What needs to be done:
An accurate, complete copy of the records below is required.

Data listing:

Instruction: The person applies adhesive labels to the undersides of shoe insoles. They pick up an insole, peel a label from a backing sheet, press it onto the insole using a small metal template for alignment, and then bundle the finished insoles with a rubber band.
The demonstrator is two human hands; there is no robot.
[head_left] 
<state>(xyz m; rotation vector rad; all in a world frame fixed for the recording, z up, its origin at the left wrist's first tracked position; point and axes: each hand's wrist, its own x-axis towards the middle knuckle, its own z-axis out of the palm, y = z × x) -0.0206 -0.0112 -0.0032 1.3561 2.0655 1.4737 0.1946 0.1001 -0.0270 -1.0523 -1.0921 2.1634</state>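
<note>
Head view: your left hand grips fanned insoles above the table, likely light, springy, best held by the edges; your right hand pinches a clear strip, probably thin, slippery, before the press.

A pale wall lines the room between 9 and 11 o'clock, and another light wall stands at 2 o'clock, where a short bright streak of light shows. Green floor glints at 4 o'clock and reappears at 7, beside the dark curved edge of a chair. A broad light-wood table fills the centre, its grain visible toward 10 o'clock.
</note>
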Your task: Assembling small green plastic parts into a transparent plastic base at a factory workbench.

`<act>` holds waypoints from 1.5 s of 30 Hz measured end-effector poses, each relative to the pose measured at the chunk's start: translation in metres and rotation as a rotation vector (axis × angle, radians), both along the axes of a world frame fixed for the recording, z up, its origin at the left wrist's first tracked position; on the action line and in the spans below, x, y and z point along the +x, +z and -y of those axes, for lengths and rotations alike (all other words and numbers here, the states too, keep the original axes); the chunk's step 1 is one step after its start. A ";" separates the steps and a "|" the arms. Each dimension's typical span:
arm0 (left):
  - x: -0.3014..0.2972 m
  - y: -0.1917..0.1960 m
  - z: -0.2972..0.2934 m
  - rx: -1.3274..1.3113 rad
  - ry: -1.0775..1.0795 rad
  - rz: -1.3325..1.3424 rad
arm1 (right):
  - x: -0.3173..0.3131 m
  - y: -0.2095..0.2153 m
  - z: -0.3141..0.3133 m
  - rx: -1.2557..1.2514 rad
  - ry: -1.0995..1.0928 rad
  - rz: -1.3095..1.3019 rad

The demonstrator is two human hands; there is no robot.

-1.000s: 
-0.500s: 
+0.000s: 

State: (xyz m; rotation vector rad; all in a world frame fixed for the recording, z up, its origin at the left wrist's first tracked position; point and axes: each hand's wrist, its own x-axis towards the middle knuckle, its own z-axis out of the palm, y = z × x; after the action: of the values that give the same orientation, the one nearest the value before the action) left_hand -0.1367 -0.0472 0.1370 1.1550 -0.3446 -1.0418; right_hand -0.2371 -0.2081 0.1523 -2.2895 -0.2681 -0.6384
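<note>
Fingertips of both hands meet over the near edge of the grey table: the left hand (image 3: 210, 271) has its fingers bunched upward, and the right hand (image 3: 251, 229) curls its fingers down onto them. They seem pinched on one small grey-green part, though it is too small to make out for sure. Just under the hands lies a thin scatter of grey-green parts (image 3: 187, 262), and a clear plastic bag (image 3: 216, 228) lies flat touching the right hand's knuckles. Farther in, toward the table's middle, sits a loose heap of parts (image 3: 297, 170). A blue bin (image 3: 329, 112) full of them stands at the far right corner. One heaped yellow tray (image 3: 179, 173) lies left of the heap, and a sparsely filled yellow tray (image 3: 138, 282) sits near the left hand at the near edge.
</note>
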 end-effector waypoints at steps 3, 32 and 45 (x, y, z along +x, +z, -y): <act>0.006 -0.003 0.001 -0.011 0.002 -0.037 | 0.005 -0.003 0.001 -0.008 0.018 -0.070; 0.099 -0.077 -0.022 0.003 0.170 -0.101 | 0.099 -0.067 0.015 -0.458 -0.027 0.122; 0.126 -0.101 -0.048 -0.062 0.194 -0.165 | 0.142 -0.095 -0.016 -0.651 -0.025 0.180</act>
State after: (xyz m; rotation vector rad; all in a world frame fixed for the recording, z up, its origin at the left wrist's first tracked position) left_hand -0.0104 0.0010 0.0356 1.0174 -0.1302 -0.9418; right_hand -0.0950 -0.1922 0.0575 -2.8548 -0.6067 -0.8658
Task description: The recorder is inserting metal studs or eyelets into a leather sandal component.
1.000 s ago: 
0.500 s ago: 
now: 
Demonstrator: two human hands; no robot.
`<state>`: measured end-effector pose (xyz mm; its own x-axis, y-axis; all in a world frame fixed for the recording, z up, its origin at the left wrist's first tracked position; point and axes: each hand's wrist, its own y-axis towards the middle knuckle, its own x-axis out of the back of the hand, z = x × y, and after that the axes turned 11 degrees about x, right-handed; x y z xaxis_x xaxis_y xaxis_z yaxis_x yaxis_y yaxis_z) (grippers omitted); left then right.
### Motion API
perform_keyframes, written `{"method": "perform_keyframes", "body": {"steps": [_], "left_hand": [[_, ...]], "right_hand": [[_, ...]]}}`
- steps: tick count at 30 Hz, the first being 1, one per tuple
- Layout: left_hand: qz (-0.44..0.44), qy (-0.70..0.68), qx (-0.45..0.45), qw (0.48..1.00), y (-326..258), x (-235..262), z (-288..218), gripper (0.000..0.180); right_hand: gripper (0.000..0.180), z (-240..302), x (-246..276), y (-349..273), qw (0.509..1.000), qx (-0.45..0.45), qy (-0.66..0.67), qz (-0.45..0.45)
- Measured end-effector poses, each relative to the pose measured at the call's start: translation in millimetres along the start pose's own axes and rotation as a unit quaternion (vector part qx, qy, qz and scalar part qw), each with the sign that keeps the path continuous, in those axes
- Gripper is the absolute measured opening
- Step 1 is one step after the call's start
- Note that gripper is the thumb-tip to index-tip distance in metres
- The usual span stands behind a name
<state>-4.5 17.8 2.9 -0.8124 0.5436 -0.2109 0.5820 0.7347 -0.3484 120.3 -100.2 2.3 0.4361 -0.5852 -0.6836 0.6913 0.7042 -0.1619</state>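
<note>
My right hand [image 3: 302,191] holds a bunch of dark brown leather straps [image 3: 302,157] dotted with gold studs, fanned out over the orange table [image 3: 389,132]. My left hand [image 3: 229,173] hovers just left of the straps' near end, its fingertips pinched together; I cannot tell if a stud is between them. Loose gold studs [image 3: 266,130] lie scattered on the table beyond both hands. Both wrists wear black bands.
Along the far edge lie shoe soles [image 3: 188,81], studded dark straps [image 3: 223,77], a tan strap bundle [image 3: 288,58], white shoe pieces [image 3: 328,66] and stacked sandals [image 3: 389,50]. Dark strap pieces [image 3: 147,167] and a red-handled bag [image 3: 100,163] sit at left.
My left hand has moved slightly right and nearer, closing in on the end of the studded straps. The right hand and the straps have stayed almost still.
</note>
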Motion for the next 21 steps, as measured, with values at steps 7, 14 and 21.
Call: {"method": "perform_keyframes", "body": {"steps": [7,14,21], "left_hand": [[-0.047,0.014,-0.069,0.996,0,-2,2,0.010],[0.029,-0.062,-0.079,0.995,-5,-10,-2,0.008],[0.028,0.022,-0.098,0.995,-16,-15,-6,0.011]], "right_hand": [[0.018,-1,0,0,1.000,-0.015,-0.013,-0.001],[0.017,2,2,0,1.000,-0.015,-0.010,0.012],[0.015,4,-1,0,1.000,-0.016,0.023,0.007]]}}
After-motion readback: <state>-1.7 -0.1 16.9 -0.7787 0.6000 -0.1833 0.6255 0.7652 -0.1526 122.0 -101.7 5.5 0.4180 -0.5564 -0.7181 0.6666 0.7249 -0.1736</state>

Written answer:
Instruction: The person applies adhesive labels to the undersides of shoe insoles. They pick up an insole, peel a label from a backing sheet, press it onto the insole using a small metal template for alignment, and then bundle the finished insoles with a rubber band.
The demonstrator is two human hands; there is no robot.
[head_left] 
<state>(xyz m; rotation vector rad; all in a world frame fixed for the recording, z up, its origin at the left wrist's first tracked position; point and axes: each hand's wrist, its own x-axis towards the middle knuckle, its own z-axis out of the palm, y = z × x) -0.0206 -0.0112 -0.0032 1.3561 2.0655 1.4737 0.1946 0.1001 -0.0270 -1.0523 -1.0921 2.1634</state>
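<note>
Head view: your left hand grips fanned insoles above the table, likely light, springy, best held by the edges; your right hand pinches a clear strip, probably thin, slippery, before the press.

A pale wall lines the room between 9 and 11 o'clock, and another light wall stands at 2 o'clock, where a short bright streak of light shows. Green floor glints at 4 o'clock and reappears at 7, beside the dark curved edge of a chair. A broad light-wood table fills the centre, its grain visible toward 10 o'clock.
</note>
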Your task: Assembling small green plastic parts into a transparent plastic base at a factory workbench.

`<act>` holds waypoints from 1.5 s of 30 Hz measured end-effector poses, each relative to the pose measured at the chunk's start: translation in metres and rotation as a rotation vector (axis × angle, radians), both along the axes of a world frame fixed for the recording, z up, its origin at the left wrist's first tracked position; on the action line and in the spans below, x, y and z point along the +x, +z and -y of those axes, for lengths and rotations alike (all other words and numbers here, the states too, keep the original axes); the chunk's step 1 is one step after its start. A ";" separates the steps and a "|" the arms. Each dimension's typical span:
arm0 (left):
  - x: -0.3014..0.2972 m
  - y: -0.1917..0.1960 m
  - z: -0.2972..0.2934 m
  - rx: -1.3274..1.3113 rad
  - ry: -1.0775..1.0795 rad
  - rz: -1.3325..1.3424 rad
arm1 (right):
  - x: -0.3173..0.3131 m
  - y: -0.2095..0.2153 m
  - z: -0.3141..0.3133 m
  - rx: -1.2557..1.2514 rad
  - ry: -1.0995..1.0928 rad
  - rz: -1.3095..1.3019 rad

The demonstrator is two human hands; there is no robot.

-1.000s: 
-0.500s: 
+0.000s: 

State: (xyz m; rotation vector rad; all in a world frame fixed for the recording, z up, its origin at the left wrist's first tracked position; point and axes: each hand's wrist, its own x-axis towards the middle knuckle, its own z-axis out of the palm, y = z × x; after the action: of the values that give the same orientation, the one nearest the value before the action) left_hand -0.1367 -0.0472 0.1370 1.1550 -0.3446 -1.0418; right_hand -0.2371 -0.2081 0.1523 -2.2895 -0.2681 -0.6384
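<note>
Fingertips of both hands meet over the near edge of the grey table: the left hand (image 3: 210, 271) has its fingers bunched upward, and the right hand (image 3: 251, 229) curls its fingers down onto them. They seem pinched on one small grey-green part, though it is too small to make out for sure. Just under the hands lies a thin scatter of grey-green parts (image 3: 187, 262), and a clear plastic bag (image 3: 216, 228) lies flat touching the right hand's knuckles. Farther in, toward the table's middle, sits a loose heap of parts (image 3: 297, 170). A blue bin (image 3: 329, 112) full of them stands at the far right corner. One heaped yellow tray (image 3: 179, 173) lies left of the heap, and a sparsely filled yellow tray (image 3: 138, 282) sits near the left hand at the near edge.
</note>
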 end-effector waypoints at steps 3, 32 and 45 (x, y, z along +x, +z, -y): <act>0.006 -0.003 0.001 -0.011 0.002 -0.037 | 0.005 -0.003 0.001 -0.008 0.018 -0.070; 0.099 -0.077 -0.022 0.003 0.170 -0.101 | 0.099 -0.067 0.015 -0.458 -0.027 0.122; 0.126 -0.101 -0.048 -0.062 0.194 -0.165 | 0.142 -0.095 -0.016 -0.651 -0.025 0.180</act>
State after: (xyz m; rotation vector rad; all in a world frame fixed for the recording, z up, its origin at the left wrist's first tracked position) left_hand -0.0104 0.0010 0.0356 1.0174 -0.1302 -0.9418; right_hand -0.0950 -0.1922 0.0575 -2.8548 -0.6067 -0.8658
Task description: The recorder is inserting metal studs or eyelets into a leather sandal component.
1.000 s ago: 
0.500 s ago: 
now: 
Demonstrator: two human hands; no robot.
`<state>`: measured end-effector pose (xyz mm; its own x-axis, y-axis; all in a world frame fixed for the recording, z up, its origin at the left wrist's first tracked position; point and axes: each hand's wrist, its own y-axis towards the middle knuckle, its own x-axis out of the back of the hand, z = x × y, and after that the axes turned 11 degrees about x, right-handed; x y z xaxis_x xaxis_y xaxis_z yaxis_x yaxis_y yaxis_z) (grippers omitted); left then right.
### Motion API
perform_keyframes, written `{"method": "perform_keyframes", "body": {"steps": [_], "left_hand": [[_, ...]], "right_hand": [[_, ...]]}}`
- steps: tick count at 30 Hz, the first being 1, one per tuple
- Layout: left_hand: qz (-0.44..0.44), qy (-0.70..0.68), qx (-0.45..0.45), qw (0.48..1.00), y (-326..258), x (-235..262), z (-288..218), gripper (0.000..0.180); right_hand: gripper (0.000..0.180), z (-240..302), x (-246..276), y (-349..273), qw (0.509..1.000), qx (-0.45..0.45), qy (-0.66..0.67), qz (-0.45..0.45)
- Measured end-effector poses, each relative to the pose measured at the call's start: translation in millimetres along the start pose's own axes and rotation as a unit quaternion (vector part qx, qy, qz and scalar part qw), each with the sign that keeps the path continuous, in those axes
- Gripper is the absolute measured opening
- Step 1 is one step after the call's start
- Note that gripper is the thumb-tip to index-tip distance in metres
- The usual span stands behind a name
<state>-4.5 17.8 2.9 -0.8124 0.5436 -0.2109 0.5820 0.7347 -0.3484 120.3 -100.2 2.3 0.4361 -0.5852 -0.6836 0.6913 0.7042 -0.1619</state>
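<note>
My right hand [image 3: 302,191] holds a bunch of dark brown leather straps [image 3: 302,157] dotted with gold studs, fanned out over the orange table [image 3: 389,132]. My left hand [image 3: 229,173] hovers just left of the straps' near end, its fingertips pinched together; I cannot tell if a stud is between them. Loose gold studs [image 3: 266,130] lie scattered on the table beyond both hands. Both wrists wear black bands.
Along the far edge lie shoe soles [image 3: 188,81], studded dark straps [image 3: 223,77], a tan strap bundle [image 3: 288,58], white shoe pieces [image 3: 328,66] and stacked sandals [image 3: 389,50]. Dark strap pieces [image 3: 147,167] and a red-handled bag [image 3: 100,163] sit at left.
My left hand has moved slightly right and nearer, closing in on the end of the studded straps. The right hand and the straps have stayed almost still.
</note>
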Motion for the next 21 steps, as measured, with values at steps 7, 14 and 21.
Call: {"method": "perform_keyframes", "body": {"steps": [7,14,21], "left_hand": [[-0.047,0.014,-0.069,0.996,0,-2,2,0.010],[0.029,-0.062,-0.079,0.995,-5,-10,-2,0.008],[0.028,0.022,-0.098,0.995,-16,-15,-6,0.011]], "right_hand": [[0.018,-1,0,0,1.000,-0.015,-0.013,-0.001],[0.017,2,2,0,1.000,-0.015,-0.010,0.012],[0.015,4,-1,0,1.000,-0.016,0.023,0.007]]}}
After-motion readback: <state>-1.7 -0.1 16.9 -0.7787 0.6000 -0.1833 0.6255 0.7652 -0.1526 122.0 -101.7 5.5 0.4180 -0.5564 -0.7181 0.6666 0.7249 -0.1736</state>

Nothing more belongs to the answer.